A small quantity of bomb-making materials, besides about 400 gm of country-made gun powder (a charge of potassium chlorate and ammonium nitrate usually used for blasting while digging wells) were found on the suspects, police sources said.
Earlier reports from Coimbatore suggested that several kilos of gelatine sticks were also found. But the police did not confirm the seizure.
Wires, pieces of metal, iron balls and a few batteries, besides a device used to ignite gun powder, were fished out from the homes of some of those arrested, the police said.
Three of the arrested belong to a little-known outfit, Manitha Neethi Paasarai, headed by one Ghulam Ahmed.
In 1998, a series of bombs had gone off in the city minutes before BJP leader L.K. Advani was to address an election meeting.
Tourist bomber
In Srinagar, the police today confirmed the identity of the alleged mastermind of the attacks on tourists as Mudasir Gujri alias Raju (in PTI picture).
Sources had earlier said he was arrested.

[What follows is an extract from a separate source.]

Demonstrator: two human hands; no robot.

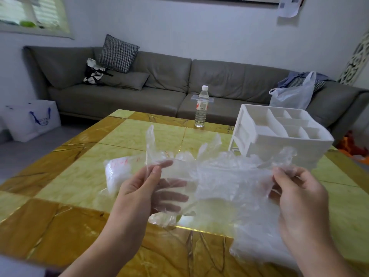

His real name is Mohammad Rafiq Sheikh. He had been motivated and taken to Pakistan by one Abu Osama in 1999 to join the Lashkar-e-Toiba, Jammu and Kashmir director-general of police Gopal Sharma said in Srinagar.
He has been directly responsible and has taken part in multi-targeted grenade attacks in Srinagar on April 14 and July 11. He personally distributed the grenades and also took part in such attacks.
Tourists from Bengal were among nine people killed in the serial blasts on July 11.